Quasi uno spettro: la silente – eppure struggente – voce narrante. Il contraltare dell’ inquilino; perché se: “L’inquilino non ha un nome. …vive in spazi non suoi. …è un piccolo vampiro. Abita case per un’ora o una stagione e poi rimane nascosto nelle crepe a sognare una vita non che non è la sua.”, lei, al contrario, sustanzia e rende persistente Emma: fino alla fine.
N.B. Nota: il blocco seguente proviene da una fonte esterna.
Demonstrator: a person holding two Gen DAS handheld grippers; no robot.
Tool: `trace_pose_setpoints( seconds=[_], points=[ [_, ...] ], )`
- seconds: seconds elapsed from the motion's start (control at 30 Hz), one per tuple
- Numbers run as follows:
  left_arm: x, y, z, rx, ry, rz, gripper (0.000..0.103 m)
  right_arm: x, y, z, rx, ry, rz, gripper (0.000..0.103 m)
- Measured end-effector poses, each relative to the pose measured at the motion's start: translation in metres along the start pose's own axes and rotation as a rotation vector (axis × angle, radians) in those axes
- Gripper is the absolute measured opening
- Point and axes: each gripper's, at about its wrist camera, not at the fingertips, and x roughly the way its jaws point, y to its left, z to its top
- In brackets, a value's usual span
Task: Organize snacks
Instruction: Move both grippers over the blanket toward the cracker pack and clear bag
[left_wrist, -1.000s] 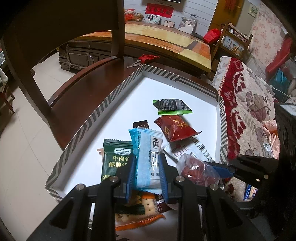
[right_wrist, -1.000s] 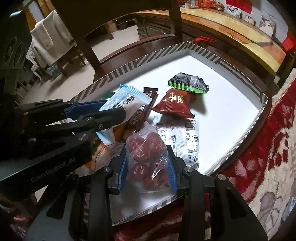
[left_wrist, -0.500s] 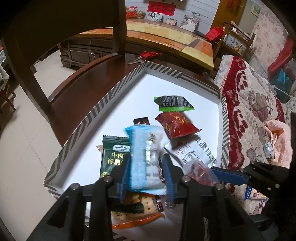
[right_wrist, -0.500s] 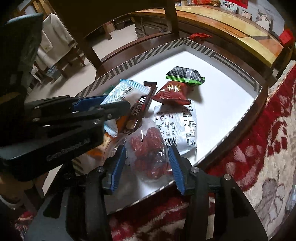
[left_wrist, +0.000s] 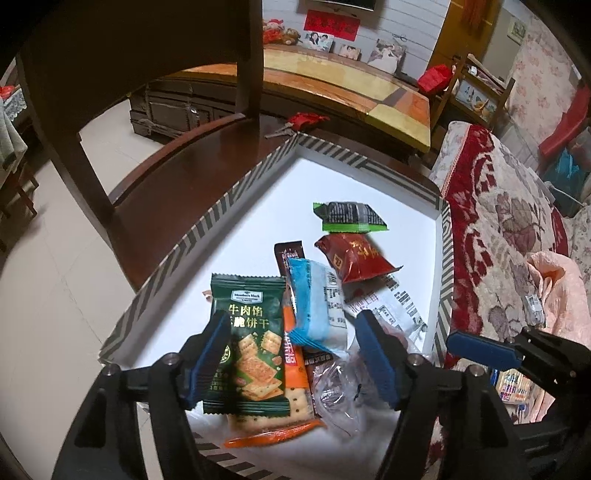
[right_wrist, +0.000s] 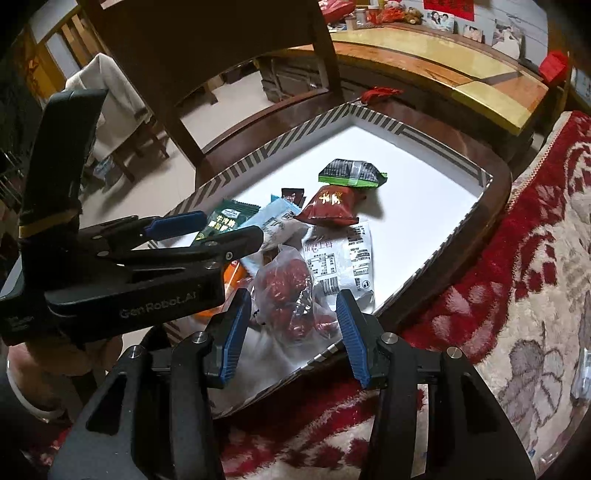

Quel che colpisce è la struttura cinematografica della piéce: non a caso quegli scatti di diapositive, che, forse, ci dicono pure che è il non essersi mai saputi davvero emancipare dal fantasma della propria infanzia, uno dei peccati capitali di questi giovani non-adulti. Ed il regista Fabio Cherstich, sa renderlo con eleganza visiva, ottimizzando la disposizione in affondo dello spazio scenico e giocando efficacemente con luci di taglio ad evocare suggestioni; o smorzati occhi di bue: a mo’ di trasposizione teatrale del primo piano cinematografico. Felici anche certi movimenti scenici, in cui i personaggi sembrano scivolare reciprocamente: in un’ alchimia di rapporti negati. E poi tutta la conflittualità che esplode in azioni e parole, che spesso non fanno sconto alla realtà.